▸ **How to complete this task**: Nothing but an exact repeat of the entries below should appear in your answer.

▸ **Data items**:
--------------------------------
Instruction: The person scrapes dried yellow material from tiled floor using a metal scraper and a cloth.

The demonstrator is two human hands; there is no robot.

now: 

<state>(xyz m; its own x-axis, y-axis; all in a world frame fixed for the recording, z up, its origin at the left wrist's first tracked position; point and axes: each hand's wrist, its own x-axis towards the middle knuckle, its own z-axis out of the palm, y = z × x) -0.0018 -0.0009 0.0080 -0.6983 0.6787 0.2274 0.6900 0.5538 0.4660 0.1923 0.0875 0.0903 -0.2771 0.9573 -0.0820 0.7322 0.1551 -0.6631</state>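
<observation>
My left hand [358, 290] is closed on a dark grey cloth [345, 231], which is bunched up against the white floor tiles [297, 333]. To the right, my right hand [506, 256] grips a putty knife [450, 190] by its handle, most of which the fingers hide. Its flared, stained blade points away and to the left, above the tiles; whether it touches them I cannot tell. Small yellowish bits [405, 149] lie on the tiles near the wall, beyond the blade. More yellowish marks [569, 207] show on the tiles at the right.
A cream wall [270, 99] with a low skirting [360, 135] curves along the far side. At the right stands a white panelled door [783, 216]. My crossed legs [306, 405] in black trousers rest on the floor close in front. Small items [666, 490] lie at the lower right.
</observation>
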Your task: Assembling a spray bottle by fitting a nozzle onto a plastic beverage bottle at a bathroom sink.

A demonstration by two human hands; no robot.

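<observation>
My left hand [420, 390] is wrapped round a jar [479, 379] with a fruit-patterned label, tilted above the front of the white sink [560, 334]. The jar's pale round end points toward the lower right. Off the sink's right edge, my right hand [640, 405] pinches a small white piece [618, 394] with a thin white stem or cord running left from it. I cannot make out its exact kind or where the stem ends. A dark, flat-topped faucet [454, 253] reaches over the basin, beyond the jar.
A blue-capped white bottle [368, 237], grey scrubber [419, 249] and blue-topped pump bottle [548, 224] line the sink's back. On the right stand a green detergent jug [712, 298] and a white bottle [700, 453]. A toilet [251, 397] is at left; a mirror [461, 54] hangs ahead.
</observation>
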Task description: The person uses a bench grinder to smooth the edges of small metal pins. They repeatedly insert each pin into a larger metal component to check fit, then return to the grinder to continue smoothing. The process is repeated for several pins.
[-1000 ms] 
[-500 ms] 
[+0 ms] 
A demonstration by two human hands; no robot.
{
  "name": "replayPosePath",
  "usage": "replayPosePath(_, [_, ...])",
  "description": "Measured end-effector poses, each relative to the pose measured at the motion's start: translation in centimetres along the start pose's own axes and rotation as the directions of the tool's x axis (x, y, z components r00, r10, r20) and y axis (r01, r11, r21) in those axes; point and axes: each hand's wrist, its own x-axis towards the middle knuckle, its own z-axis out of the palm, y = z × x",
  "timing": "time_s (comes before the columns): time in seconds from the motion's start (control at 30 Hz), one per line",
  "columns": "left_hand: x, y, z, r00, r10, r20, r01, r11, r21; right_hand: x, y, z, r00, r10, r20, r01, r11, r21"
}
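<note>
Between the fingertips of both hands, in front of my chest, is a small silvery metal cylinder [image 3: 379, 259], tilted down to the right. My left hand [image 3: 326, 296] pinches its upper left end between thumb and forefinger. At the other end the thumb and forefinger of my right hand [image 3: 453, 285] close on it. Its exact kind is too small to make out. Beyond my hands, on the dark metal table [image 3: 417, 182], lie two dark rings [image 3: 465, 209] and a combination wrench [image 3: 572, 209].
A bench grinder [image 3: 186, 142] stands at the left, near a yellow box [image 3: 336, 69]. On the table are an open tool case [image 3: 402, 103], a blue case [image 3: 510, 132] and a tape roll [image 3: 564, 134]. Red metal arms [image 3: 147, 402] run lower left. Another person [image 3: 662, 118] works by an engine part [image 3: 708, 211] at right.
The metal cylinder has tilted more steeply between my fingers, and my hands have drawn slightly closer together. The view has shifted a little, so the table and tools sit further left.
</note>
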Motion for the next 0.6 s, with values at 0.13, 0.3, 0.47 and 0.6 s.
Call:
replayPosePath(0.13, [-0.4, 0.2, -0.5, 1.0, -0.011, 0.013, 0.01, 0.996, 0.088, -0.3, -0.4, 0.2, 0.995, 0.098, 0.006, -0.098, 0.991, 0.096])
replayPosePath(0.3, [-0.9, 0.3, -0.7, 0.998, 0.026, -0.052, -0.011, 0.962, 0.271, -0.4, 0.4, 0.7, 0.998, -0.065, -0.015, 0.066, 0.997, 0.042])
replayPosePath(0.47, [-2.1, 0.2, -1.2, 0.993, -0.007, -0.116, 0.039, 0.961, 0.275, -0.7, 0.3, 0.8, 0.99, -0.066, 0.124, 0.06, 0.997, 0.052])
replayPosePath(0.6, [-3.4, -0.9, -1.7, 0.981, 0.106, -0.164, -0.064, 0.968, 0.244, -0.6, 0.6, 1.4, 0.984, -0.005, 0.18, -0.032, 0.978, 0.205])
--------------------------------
▸ **Exercise answer**:
Instruction: The person scrapes dried yellow material from tiled floor using a metal scraper and a cloth.

The demonstrator is two human hands; there is no robot.

now: 

<state>(xyz m; its own x-axis, y-axis; all in a world frame fixed for the recording, z up, its origin at the left wrist's first tracked position; point and axes: each hand's wrist, its own x-axis towards the middle knuckle, its own z-axis out of the palm, y = z × x) -0.0018 -0.0009 0.0080 -0.6983 0.6787 0.2274 0.6900 0.5538 0.4660 0.1923 0.0875 0.0903 -0.2771 0.9573 -0.0820 0.7322 0.1551 -0.6631</state>
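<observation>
My left hand [358, 290] is closed on a dark grey cloth [345, 231], which is bunched up against the white floor tiles [297, 333]. To the right, my right hand [506, 256] grips a putty knife [450, 190] by its handle, most of which the fingers hide. Its flared, stained blade points away and to the left, above the tiles; whether it touches them I cannot tell. Small yellowish bits [405, 149] lie on the tiles near the wall, beyond the blade. More yellowish marks [569, 207] show on the tiles at the right.
A cream wall [270, 99] with a low skirting [360, 135] curves along the far side. At the right stands a white panelled door [783, 216]. My crossed legs [306, 405] in black trousers rest on the floor close in front. Small items [666, 490] lie at the lower right.
</observation>
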Your task: Assembling a spray bottle by fitting a nozzle onto a plastic beverage bottle at a bathroom sink.

A demonstration by two human hands; no robot.

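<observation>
My left hand [420, 390] is wrapped round a jar [479, 379] with a fruit-patterned label, tilted above the front of the white sink [560, 334]. The jar's pale round end points toward the lower right. Off the sink's right edge, my right hand [640, 405] pinches a small white piece [618, 394] with a thin white stem or cord running left from it. I cannot make out its exact kind or where the stem ends. A dark, flat-topped faucet [454, 253] reaches over the basin, beyond the jar.
A blue-capped white bottle [368, 237], grey scrubber [419, 249] and blue-topped pump bottle [548, 224] line the sink's back. On the right stand a green detergent jug [712, 298] and a white bottle [700, 453]. A toilet [251, 397] is at left; a mirror [461, 54] hangs ahead.
</observation>
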Task description: The person uses a bench grinder to smooth the edges of small metal pins. They repeatedly insert each pin into a larger metal component to check fit, then return to the grinder to continue smoothing. The process is repeated for several pins.
[-1000 ms] 
[-500 ms] 
[+0 ms] 
A demonstration by two human hands; no robot.
{
  "name": "replayPosePath",
  "usage": "replayPosePath(_, [_, ...])",
  "description": "Measured end-effector poses, each relative to the pose measured at the motion's start: translation in centimetres along the start pose's own axes and rotation as the directions of the tool's x axis (x, y, z components r00, r10, r20) and y axis (r01, r11, r21) in those axes; point and axes: each hand's wrist, its own x-axis towards the middle knuckle, its own z-axis out of the palm, y = z × x",
  "timing": "time_s (comes before the columns): time in seconds from the motion's start (control at 30 Hz), one per line",
  "columns": "left_hand: x, y, z, r00, r10, r20, r01, r11, r21; right_hand: x, y, z, r00, r10, r20, r01, r11, r21"
}
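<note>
Between the fingertips of both hands, in front of my chest, is a small silvery metal cylinder [image 3: 379, 259], tilted down to the right. My left hand [image 3: 326, 296] pinches its upper left end between thumb and forefinger. At the other end the thumb and forefinger of my right hand [image 3: 453, 285] close on it. Its exact kind is too small to make out. Beyond my hands, on the dark metal table [image 3: 417, 182], lie two dark rings [image 3: 465, 209] and a combination wrench [image 3: 572, 209].
A bench grinder [image 3: 186, 142] stands at the left, near a yellow box [image 3: 336, 69]. On the table are an open tool case [image 3: 402, 103], a blue case [image 3: 510, 132] and a tape roll [image 3: 564, 134]. Red metal arms [image 3: 147, 402] run lower left. Another person [image 3: 662, 118] works by an engine part [image 3: 708, 211] at right.
The metal cylinder has tilted more steeply between my fingers, and my hands have drawn slightly closer together. The view has shifted a little, so the table and tools sit further left.
</note>
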Motion for the next 0.6 s, with values at 0.13, 0.3, 0.47 and 0.6 s.
Call:
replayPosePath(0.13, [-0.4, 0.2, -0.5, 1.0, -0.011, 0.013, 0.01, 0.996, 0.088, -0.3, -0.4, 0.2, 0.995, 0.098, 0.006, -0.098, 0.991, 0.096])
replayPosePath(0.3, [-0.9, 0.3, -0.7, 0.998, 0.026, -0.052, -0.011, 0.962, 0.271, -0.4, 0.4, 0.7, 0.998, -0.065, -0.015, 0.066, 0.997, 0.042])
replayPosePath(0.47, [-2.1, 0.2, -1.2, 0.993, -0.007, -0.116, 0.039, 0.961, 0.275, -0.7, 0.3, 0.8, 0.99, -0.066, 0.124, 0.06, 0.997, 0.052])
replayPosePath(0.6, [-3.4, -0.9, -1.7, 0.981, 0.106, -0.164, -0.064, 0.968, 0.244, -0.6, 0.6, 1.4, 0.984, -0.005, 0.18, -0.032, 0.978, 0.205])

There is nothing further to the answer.